Dieses Narrativ tat vor allem der im Abstieg befindlichen amerikanischen weißen Mittelklasse gut. Denn sie konnte bis dahin kein eigenes Trauma für sich reklamieren. Die Debatten um unterschiedlichste gesellschaftliche Traumata, die bereits die 90er-Jahre prägten, betrafen bis dahin vor allem Minoritäten wie schwarze oder indigene Amerikaner.

Ein Trauma für die amerikanische weiße Mittelklasse

Besonders deutlich zu vernehmen sind die Stimmen der Verlierer innerhalb der weißen Mittelschicht seit der Präsidentschaft von Donald Trump. Sie sehen ihre Grundwerte unter Beschuss einer mächtigen demokratischen Elite, welche die Werte Amerikas nicht mehr verteidige.
Gefürchtet wird nun aber nicht mehr ein Trauma ausgelöst durch den Angriff eines Feinds von außen. Trumps Anhänger sehen sich als Opfer eines inner-amerikanischen Kulturkampfes, der die Nation zerreißt.
9/11 hätte für die USA eine Chance zur Introspektion werden können. Wichtige Fragen wären gewesen: Wieso ist gerade uns das passiert? Welche unserer Werte wurden angegriffen und wie verteidigen wir diese? Auch 20 Jahre später bleibt diese Chance ungenutzt.

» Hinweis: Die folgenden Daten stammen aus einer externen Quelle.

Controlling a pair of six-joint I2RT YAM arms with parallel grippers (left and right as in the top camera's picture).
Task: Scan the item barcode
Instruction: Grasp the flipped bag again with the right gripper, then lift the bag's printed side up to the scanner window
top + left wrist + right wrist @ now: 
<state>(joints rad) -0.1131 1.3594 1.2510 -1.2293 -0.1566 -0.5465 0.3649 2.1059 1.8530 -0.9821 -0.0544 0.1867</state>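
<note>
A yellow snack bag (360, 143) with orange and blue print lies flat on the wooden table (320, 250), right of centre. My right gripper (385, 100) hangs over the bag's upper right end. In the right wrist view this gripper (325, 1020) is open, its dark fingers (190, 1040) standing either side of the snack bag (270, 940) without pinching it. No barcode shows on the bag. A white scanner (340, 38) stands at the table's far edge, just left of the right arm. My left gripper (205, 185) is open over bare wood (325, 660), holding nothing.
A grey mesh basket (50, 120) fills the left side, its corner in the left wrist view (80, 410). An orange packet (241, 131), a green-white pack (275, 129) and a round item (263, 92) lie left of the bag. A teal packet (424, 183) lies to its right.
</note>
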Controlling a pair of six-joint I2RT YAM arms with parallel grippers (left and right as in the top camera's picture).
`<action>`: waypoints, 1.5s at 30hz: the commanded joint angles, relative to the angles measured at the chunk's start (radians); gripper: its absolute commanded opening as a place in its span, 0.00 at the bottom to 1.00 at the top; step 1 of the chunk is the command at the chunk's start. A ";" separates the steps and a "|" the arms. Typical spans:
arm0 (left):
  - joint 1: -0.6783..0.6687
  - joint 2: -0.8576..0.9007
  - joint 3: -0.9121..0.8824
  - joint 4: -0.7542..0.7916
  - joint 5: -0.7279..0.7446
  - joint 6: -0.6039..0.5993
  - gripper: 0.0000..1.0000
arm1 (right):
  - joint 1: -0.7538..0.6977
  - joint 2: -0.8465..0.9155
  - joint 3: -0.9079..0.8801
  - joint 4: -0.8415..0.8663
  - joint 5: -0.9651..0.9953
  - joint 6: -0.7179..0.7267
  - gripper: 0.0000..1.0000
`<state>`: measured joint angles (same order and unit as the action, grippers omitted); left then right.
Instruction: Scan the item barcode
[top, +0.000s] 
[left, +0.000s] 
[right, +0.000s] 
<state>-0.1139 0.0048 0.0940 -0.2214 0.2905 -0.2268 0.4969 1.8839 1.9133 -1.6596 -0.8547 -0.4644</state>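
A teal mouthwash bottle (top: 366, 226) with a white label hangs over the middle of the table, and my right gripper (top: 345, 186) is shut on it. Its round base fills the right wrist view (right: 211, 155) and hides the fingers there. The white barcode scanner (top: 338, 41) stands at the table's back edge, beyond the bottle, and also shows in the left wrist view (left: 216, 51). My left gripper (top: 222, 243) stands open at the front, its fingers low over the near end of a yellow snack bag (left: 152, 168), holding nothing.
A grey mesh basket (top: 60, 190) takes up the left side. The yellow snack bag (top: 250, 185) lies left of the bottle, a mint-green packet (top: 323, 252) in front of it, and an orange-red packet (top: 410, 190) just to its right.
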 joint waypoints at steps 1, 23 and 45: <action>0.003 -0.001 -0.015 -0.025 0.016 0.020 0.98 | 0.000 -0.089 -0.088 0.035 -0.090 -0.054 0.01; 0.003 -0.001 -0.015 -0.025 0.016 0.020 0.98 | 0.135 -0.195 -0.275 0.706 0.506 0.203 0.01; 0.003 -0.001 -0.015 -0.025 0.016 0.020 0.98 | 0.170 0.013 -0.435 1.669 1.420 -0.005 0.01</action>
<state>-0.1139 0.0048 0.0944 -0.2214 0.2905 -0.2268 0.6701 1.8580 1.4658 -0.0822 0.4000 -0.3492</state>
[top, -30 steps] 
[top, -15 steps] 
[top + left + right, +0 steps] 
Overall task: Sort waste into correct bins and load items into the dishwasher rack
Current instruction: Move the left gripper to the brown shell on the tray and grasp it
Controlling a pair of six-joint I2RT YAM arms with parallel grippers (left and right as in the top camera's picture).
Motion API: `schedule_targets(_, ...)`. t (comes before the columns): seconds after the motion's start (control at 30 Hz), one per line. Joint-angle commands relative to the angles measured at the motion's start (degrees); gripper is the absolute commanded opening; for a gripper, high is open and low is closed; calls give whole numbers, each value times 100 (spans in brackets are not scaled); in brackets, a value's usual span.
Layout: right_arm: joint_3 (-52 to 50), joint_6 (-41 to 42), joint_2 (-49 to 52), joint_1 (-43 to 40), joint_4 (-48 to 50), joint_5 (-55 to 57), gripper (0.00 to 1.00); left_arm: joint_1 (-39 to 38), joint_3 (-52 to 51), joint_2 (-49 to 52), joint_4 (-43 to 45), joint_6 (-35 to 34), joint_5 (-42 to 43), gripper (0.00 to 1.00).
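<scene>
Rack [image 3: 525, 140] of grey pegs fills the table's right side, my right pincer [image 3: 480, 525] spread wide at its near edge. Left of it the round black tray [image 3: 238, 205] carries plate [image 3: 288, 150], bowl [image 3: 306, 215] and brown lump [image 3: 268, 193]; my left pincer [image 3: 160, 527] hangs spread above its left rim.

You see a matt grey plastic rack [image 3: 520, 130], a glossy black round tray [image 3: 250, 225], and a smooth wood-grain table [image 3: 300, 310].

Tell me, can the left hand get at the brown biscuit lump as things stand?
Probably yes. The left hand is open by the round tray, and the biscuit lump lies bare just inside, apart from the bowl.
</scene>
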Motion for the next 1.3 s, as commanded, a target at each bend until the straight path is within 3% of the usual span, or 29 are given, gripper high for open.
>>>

Christina Cavedon ist promovierte Literaturwissenschaftlerin. Ihre Dissertation wurde 2015 als Monografie publiziert: "Cultural Melancholia: US Trauma Discourses Before and After 9/11". Sie ist die wissenschaftliche Geschäftsführerin der Graduate School of Humanities and Social Sciences der Universität Luzern.